Instructions to follow — The lines from the start of the listing through the line containing "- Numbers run" should be printed exactly, and no other lines should be printed.

Given information —
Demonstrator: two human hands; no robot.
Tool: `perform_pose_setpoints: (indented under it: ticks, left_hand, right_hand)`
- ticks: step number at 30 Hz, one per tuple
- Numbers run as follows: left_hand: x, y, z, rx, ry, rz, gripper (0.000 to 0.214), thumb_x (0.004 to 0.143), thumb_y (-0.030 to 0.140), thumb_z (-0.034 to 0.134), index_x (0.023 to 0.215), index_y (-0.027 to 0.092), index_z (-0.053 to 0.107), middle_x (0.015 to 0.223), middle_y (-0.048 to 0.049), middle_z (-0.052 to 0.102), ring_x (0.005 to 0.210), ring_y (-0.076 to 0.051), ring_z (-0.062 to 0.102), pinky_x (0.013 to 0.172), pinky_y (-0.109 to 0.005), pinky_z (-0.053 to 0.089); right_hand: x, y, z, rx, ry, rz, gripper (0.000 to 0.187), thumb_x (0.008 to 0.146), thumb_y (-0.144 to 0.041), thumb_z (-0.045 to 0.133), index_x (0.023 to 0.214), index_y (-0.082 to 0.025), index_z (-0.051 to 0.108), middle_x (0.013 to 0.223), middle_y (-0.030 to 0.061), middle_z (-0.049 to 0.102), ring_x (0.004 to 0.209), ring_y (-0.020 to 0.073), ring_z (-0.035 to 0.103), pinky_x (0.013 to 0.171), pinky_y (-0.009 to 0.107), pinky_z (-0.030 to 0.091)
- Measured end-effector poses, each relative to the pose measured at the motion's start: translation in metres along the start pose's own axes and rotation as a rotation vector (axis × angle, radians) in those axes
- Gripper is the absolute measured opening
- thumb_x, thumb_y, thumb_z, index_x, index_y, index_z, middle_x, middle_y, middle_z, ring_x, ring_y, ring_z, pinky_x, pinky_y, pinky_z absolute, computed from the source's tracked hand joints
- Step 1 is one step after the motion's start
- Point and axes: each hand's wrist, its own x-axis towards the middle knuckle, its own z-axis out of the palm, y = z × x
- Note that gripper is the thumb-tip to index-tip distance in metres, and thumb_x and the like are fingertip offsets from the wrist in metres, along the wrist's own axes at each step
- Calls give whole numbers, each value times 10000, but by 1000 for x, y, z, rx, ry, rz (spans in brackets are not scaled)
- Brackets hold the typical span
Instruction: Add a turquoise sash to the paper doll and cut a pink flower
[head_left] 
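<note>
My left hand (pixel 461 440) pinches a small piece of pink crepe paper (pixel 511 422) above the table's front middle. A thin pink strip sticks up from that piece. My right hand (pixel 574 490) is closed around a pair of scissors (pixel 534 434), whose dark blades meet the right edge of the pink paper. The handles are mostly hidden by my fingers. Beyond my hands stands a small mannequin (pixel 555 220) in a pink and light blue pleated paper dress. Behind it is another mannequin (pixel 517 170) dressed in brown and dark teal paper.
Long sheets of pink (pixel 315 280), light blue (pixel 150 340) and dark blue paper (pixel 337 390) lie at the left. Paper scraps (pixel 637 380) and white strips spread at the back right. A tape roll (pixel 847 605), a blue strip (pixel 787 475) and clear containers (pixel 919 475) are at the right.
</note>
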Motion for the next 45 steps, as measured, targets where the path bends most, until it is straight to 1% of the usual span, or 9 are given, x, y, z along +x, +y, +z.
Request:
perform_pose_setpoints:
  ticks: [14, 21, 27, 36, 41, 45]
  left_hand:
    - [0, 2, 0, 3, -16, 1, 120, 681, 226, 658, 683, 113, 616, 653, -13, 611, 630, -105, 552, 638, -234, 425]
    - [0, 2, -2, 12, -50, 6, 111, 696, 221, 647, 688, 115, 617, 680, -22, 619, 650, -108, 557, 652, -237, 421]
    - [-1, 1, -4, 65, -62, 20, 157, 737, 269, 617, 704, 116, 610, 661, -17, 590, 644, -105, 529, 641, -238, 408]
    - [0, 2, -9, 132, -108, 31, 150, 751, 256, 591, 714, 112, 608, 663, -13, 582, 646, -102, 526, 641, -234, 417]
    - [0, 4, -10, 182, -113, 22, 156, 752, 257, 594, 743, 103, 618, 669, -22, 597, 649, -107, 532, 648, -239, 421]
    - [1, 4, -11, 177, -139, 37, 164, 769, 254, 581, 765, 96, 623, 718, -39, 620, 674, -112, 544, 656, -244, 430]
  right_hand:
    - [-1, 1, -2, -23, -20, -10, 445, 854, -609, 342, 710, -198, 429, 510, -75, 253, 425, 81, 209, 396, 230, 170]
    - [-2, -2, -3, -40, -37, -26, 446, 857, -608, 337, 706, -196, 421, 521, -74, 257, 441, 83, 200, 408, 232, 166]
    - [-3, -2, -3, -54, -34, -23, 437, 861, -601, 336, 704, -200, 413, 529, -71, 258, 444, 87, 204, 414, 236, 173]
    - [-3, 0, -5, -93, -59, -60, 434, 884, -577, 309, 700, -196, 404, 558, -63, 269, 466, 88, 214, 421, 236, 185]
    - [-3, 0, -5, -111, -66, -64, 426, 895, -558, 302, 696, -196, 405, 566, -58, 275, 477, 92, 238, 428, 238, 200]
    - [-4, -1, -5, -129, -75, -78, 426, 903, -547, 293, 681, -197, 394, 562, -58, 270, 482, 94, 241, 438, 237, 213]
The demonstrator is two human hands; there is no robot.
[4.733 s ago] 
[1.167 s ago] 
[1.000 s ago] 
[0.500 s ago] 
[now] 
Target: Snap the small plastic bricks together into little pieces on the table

Answer section —
Demonstrator: two human hands; no robot.
Tool: `perform_pose_setpoints: (indented under it: ticks, left_hand, right_hand)`
- ticks: step number at 30 Hz, one per tuple
- Numbers run as follows: left_hand: x, y, z, rx, ry, rz, gripper (0.000 to 0.214), thumb_x (0.004 to 0.143), thumb_y (-0.030 to 0.140), thumb_z (-0.034 to 0.134), index_x (0.023 to 0.215), index_y (-0.027 to 0.092), index_z (-0.053 to 0.107), middle_x (0.015 to 0.223), middle_y (-0.048 to 0.049), middle_z (-0.052 to 0.102), ring_x (0.005 to 0.210), ring_y (-0.076 to 0.051), ring_z (-0.062 to 0.102), pinky_x (0.013 to 0.172), pinky_y (-0.109 to 0.005), pinky_z (-0.053 to 0.089); right_hand: x, y, z, rx, ry, rz, gripper (0.000 to 0.187), thumb_x (0.008 to 0.146), thumb_y (-0.144 to 0.041), thumb_z (-0.045 to 0.133), index_x (0.023 to 0.214), index_y (-0.082 to 0.025), index_z (-0.051 to 0.108), middle_x (0.013 to 0.223), middle_y (-0.030 to 0.061), middle_z (-0.049 to 0.102), ring_x (0.004 to 0.209), ring_y (-0.020 to 0.073), ring_z (-0.035 to 0.103), pinky_x (0.013 to 0.171), pinky_y (-0.009 to 0.107), pinky_z (-0.030 to 0.091)

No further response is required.